UPDATE: Donal Blaney has some interesting insights HERE.

85 comments:

Jamie said...

calling it before anyone else Iain?

Anonymous said...

John Bolton really called out the BBC on their biased coverage. It was a joy to watch Dimbelby squirm.

Howard said...

The BBC coverage was better than much else on offer. After the failure of your non-English live blog I would take a low profile!

Iain Dale said...

What on earth are you talking about? Drivel as usual, I imagine.

SwatchNJ said...

Iain, very sad to see that whoever was moderating in the small hours was very heavy-handed.

I'm not one for getting to het-up about this stuff but perfectly innocent rebuttals to Donal's more extreme theories simply disappeared.

If posters are profane or whatever, then fine. But, really, it was quite embarrasing that no comments were getting through apart from the golden circle of hard-right wingers...
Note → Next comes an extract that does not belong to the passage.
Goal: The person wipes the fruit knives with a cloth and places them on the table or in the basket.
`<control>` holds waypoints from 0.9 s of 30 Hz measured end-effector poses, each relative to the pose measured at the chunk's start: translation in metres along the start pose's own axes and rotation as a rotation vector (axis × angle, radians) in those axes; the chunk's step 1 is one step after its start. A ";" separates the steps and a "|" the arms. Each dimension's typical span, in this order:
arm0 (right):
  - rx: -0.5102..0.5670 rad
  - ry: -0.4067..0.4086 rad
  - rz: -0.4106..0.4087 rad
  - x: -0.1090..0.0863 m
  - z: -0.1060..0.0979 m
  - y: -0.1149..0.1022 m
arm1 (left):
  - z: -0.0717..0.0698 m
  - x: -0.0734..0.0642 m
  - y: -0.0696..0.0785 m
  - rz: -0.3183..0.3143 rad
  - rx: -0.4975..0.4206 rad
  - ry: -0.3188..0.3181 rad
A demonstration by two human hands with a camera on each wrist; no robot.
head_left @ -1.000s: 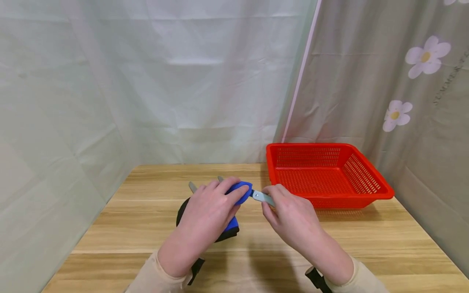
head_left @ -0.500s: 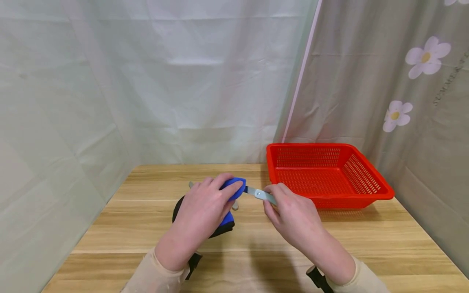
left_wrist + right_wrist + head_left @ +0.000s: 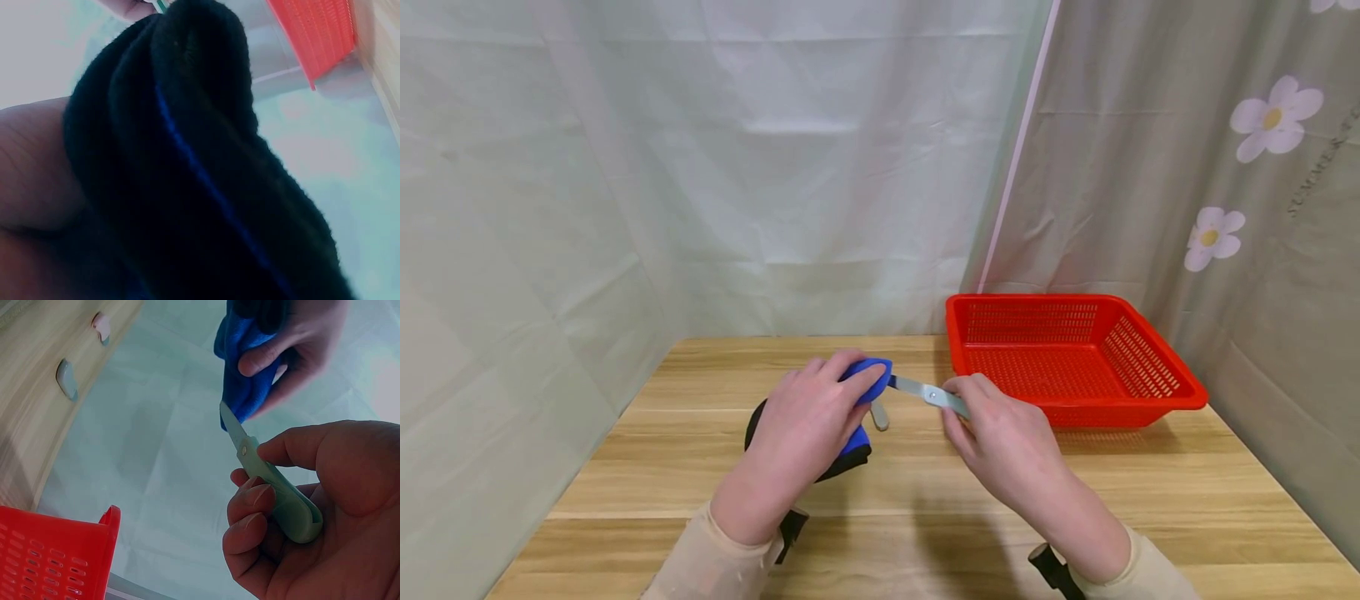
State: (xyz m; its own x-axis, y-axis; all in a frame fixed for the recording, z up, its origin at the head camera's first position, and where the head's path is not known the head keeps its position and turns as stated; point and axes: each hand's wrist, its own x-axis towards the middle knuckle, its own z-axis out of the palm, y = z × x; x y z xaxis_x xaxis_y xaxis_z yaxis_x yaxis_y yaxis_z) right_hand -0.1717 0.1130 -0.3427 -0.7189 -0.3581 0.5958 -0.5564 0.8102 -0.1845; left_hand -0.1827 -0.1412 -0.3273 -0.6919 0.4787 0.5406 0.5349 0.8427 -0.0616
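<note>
My right hand grips a folding knife by its pale green handle, thumb on one side and curled fingers on the other. The knife's blade is unfolded and points left. My left hand pinches a blue and black cloth, folded over and hanging below the palm. In the right wrist view the blade's tip overlaps the cloth's edge; the cloth hides part of the tip in the head view. Dark cloth folds fill most of the left wrist view.
A red plastic basket stands at the back right of the wooden table. One closed-looking pale object and a pinkish one lie on the table behind the left hand. Pale curtains enclose the table.
My left hand has moved left with the cloth, and more of the blade shows. A greyish object on the table has come into view beside it. The right hand has barely shifted.
</note>
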 end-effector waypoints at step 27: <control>0.022 0.002 0.028 0.001 -0.001 0.003 | -0.003 -0.002 -0.017 -0.047 -0.003 0.000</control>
State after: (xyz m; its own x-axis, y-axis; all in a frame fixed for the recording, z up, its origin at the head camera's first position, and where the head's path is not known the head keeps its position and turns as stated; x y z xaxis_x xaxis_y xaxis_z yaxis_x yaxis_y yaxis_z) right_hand -0.1732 0.1157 -0.3417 -0.7331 -0.3345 0.5922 -0.5454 0.8093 -0.2180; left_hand -0.1884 -0.1573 -0.3247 -0.7164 0.4384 0.5427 0.5033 0.8635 -0.0331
Thanks for hosting the live blog in any case.

Iain Dale said...

I don't know what you are talking about. All comments went through unless it was the period when I was asleep and Shane and Mike were moderating!

Howard said...

I was not the only person who had trouble with your live blog. See other comments on other thread.

insomniac said...

The worst thing about the BBC coverage for me was the wriggling and twitching and wittering of Simon Schama on the panel in the Washington studio. How on earth Americans put up with him I will never understand.

Iain Dale said...

How very strange. One thousand people took part and you consider it a failure. I had no reports of anyone having trouble.

Howard said...

Iain, See comments on post "US Election Live Webchat" I was not the only one having problems.

Iain Dale said...

Howard, I did look. You were the only one as far as I can see.

John Pickworth said...

Working fine for me. Comments might be slow to appear but given the hour (and the other eye on the TVs) I think that's understandable.

By the way, the American Networks are all calling Obama's victory (4am UK / 10pm EST US)

Anonymous said...

I agree with insomniac. Is there something mentally wrong with Simon Schama? I saw him last week on Question Time and he was ducking and weaving dramatically as he spoke.
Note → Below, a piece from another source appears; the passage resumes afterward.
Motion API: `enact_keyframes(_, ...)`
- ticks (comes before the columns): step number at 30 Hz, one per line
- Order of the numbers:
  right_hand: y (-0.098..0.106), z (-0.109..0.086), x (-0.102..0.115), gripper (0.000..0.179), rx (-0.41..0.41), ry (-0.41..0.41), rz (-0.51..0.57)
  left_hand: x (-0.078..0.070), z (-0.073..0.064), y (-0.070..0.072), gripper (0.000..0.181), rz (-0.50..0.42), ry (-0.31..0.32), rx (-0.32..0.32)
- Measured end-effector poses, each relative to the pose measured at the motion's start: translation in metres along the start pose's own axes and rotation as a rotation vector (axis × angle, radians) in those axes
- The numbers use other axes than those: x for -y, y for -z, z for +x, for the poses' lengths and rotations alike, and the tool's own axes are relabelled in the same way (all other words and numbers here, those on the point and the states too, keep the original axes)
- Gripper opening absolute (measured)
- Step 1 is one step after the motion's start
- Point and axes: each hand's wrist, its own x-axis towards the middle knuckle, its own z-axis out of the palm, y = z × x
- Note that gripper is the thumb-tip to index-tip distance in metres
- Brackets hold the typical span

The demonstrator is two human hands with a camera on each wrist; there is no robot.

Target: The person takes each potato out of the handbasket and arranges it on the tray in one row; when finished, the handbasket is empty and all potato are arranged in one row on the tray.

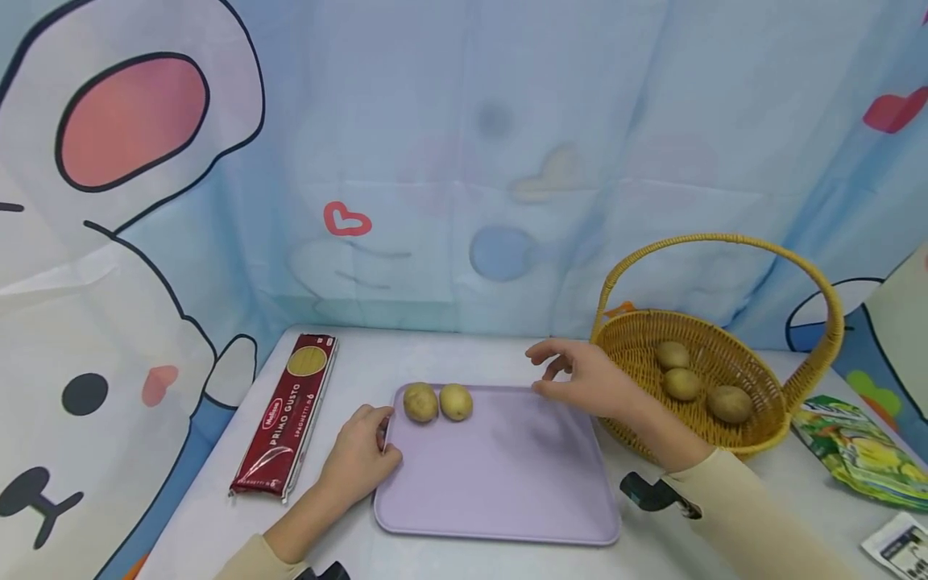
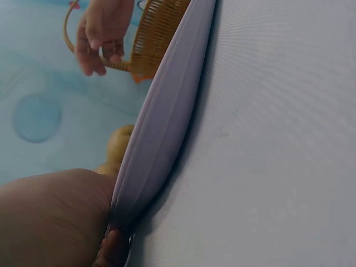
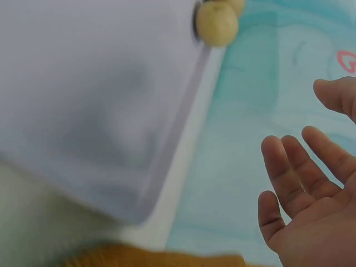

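Note:
A lilac tray (image 1: 500,475) lies on the white table, with two potatoes (image 1: 420,402) side by side at its far left corner. My left hand (image 1: 358,459) grips the tray's left edge, and the left wrist view shows a fingertip low against the rim (image 2: 161,122). Over the tray's far right part hovers my right hand (image 1: 580,374), its fingers loosely bent and nothing held. The right wrist view shows that hand (image 3: 317,206) with thumb and fingers spread apart. Beside it stands a wicker basket (image 1: 623,342) with a tall handle, three potatoes (image 1: 681,384) inside.
A red spaghetti pack (image 1: 286,419) lies left of the tray. To the right of the basket are a green and yellow packet (image 1: 863,447) and a small white packet (image 1: 899,544). A printed blue curtain (image 1: 435,161) hangs behind the table.

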Motion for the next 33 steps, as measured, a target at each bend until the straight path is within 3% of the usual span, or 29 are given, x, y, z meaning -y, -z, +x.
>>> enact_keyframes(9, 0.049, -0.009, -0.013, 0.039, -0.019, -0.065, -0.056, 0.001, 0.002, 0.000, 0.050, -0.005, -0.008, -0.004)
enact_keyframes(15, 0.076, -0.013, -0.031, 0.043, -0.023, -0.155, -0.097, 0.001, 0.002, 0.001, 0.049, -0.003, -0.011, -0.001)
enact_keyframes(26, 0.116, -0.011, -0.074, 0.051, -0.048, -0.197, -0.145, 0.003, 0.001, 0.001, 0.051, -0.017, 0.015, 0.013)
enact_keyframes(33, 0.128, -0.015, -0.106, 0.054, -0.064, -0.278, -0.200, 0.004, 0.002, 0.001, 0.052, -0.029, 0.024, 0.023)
Sat next to John Bolton he looked positively unhinged!

Rog said...

Thee Beeb's coverage wasn't poor, it was atrocious!

A total lefty w*nk-fest in fact.

How much did this cost the telly-tax payers?

PS Bravo to John Bolton - not taking any crap from them. Can we have some politicians like that over here please?

Manfarang said...

Stay up?
It's morning in Asia.
A new dawn!

Howard said...

For example:

Blogger Wrinkled Weasel said...

Yes Iain, but don't you think its a bit elitist to do the webchat in Latin?

True Brit said...

BBC's coverage was poor. ITV news was much better, and much less lavish. Sky was okay too.

That twit Jeremy Vine is not getting any better with his silly graphics - today's were a very obviously computer generated 3D balcony affair, with animated displays that popped up, complete with an attendant toilet-flush style noise (rather appropriately) as the graphics appeared and disappeared. The bullet point information that appeared one point at a time, then moved down to make way for the next bullet point, was a nightmare to read - just as you focussed on it the damn thing moved - though I bet Jeremy and his graphics people were moist about it all.

04:14, Dame David Dimblebore announces we're going to Karen Allen in Kenya, cut to Karen, speaking to her colleagues, unaware that she's live on camera, saying "I have a lump in my throat" - no personal views evident there then...

Iain Dale said...

I assumed that was a joke. So that makes 2 out of a thousand. You are right. It was a complete fiasco. Ever thought it might be a setting on your computer?!!!

Anonymous said...

BBC coverage was bad.

For just a few months, I hope we can be happy ... put away the cynicism, the fear, and hope ... then, in January, we can start normal operations.

Things can only get better, I have my doubts as to whether they can or will ... but, we can hope for now that they will.

Anonymous said...

Gore Vidal is hillarious on the BBC ... he's a real nutty crank, Dimbleby is having fun.

Gore ain't even looking at the camera!

ross said...

Anyone who wimped off early has missed the best part of the whole evening -- Gore Vidal on the BBC at 4.45am. Hope it appears on YouTube. Hilarious.

tout le matin du monde said...

Thanks Iain, wasnt the best place to follow but unlike CNN.com and BBC you didnt keep kicking me off in Aussie.

Head of Legal said...

I agree the BBC coverage was disappointing - I think I'd have gone to bed if I hadn't been watching CBS on the web as well. The worst bit of the BBC was Laura Kuenssberg with Ricky Gervais in New York. I'm surprised they didn't have the Beckhams on too.

John Pickworth said...

First election ever that I haven't watched ANY BBC.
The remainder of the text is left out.